» Work order:
Transcribe exactly everything in the data below from the line containing "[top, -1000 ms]" down to the line containing "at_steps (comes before", both lines included and nothing further.

» Data section:
- Opening Delimiter -
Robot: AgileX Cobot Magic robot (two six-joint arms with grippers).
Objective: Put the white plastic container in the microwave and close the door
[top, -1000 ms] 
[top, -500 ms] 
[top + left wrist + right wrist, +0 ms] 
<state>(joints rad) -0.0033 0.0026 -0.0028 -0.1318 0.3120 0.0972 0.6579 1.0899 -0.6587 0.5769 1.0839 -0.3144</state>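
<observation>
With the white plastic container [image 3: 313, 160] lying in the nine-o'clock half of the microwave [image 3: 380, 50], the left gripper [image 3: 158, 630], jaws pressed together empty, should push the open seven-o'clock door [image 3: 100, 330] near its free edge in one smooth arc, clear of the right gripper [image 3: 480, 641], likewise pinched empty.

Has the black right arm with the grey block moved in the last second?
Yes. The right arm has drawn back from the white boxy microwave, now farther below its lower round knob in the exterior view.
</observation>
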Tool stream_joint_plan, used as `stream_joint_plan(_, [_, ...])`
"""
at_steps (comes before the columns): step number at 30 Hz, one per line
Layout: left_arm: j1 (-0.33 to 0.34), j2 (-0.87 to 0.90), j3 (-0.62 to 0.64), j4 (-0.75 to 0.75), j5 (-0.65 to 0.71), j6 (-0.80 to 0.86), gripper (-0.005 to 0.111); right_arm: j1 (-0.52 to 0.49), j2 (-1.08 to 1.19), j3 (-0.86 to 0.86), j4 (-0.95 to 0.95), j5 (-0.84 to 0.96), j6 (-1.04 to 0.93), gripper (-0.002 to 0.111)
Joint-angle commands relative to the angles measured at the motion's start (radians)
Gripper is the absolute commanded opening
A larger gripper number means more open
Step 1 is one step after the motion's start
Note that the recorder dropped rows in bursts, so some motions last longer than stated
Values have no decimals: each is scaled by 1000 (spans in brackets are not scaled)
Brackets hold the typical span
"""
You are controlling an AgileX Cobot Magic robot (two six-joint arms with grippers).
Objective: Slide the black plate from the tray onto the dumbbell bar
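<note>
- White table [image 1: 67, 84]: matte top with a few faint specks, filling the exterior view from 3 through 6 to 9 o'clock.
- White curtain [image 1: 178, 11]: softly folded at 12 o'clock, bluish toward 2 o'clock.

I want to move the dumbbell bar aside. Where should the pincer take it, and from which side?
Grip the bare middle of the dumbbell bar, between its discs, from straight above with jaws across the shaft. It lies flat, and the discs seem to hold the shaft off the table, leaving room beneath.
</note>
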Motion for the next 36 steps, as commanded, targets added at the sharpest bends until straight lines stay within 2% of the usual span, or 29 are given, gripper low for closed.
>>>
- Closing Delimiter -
» Exercise solution:
[top, -1000 ms] 
[top, -500 ms] 
[top + left wrist + right wrist, +0 ms] 
<state>(joints rad) -0.0033 0.0026 -0.0028 -0.1318 0.3120 0.0972 0.6579 1.0899 -0.6587 0.5769 1.0839 -0.3144</state>
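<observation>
With the white plastic container [image 3: 313, 160] lying in the nine-o'clock half of the microwave [image 3: 380, 50], the left gripper [image 3: 158, 630], jaws pressed together empty, should push the open seven-o'clock door [image 3: 100, 330] near its free edge in one smooth arc, clear of the right gripper [image 3: 480, 641], likewise pinched empty.

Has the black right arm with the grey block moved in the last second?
Yes. The right arm has drawn back from the white boxy microwave, now farther below its lower round knob in the exterior view.
</observation>
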Tool stream_joint_plan, used as `stream_joint_plan(_, [_, ...])`
"""
at_steps (comes before the columns): step number at 30 Hz, one per line

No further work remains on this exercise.